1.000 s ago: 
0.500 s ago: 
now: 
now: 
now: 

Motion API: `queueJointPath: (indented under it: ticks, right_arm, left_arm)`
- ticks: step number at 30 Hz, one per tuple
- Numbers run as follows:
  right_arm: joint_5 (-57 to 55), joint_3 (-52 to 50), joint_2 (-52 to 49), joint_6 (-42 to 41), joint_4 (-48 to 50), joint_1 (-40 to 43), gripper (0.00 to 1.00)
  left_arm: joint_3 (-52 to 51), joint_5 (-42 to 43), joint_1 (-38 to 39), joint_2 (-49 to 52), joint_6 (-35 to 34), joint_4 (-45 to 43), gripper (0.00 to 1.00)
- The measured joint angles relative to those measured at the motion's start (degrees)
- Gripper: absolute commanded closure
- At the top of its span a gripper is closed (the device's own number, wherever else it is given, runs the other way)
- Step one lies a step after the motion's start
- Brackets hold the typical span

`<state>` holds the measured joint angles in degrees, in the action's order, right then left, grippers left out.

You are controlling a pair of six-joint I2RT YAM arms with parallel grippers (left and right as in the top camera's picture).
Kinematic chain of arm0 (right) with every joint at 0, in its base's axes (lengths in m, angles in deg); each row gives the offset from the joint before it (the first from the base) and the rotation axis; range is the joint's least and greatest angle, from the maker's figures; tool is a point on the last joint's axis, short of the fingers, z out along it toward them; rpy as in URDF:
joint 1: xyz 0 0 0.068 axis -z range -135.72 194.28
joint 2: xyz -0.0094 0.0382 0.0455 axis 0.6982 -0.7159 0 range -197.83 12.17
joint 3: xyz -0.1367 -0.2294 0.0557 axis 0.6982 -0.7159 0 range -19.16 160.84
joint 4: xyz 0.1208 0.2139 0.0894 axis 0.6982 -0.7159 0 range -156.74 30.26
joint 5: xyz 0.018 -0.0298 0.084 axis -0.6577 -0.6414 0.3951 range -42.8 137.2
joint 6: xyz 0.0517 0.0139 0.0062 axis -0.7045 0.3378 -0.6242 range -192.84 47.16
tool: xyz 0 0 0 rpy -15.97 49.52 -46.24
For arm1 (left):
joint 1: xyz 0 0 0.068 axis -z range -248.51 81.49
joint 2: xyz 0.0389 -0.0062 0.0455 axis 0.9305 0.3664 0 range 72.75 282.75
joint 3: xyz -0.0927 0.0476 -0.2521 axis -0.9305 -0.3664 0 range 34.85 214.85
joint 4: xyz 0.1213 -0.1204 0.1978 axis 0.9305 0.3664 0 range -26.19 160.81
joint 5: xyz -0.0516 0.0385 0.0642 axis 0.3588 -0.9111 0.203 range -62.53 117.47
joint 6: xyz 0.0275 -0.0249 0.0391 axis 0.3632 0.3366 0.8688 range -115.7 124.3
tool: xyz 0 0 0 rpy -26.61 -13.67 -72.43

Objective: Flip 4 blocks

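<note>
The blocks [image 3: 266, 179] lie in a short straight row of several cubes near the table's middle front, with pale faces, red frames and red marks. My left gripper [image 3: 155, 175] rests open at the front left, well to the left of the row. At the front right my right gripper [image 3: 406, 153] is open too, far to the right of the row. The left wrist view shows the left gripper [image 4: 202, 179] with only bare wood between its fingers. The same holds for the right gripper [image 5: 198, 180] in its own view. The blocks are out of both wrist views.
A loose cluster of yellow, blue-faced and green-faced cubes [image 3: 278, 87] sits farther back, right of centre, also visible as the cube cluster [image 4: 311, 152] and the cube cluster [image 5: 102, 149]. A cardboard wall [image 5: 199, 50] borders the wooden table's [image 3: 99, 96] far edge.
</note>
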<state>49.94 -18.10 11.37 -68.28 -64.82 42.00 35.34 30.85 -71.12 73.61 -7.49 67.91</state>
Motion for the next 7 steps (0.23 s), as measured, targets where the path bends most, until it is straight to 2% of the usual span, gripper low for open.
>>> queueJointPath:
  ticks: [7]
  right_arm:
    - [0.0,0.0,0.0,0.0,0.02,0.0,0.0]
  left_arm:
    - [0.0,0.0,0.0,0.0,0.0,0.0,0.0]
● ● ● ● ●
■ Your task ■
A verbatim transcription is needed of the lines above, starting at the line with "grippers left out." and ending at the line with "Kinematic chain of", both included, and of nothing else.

■ Task answer ■
`<state>` holds the measured joint angles in degrees, in the action's order, right then left, grippers left out.

You are controlling a pair of six-joint I2RT YAM arms with parallel grippers (left and right as in the top camera's picture).
Kinematic chain of arm0 (right) with every joint at 0, in its base's axes (lengths in m, angles in deg); each row gives the offset from the joint before it (the first from the base) and the rotation axis; range is the joint's least and greatest angle, from the maker's figures; tool is a point on the last joint's axis, short of the fingers, z out along it toward them; rpy as in URDF:

Nothing more belongs to the answer.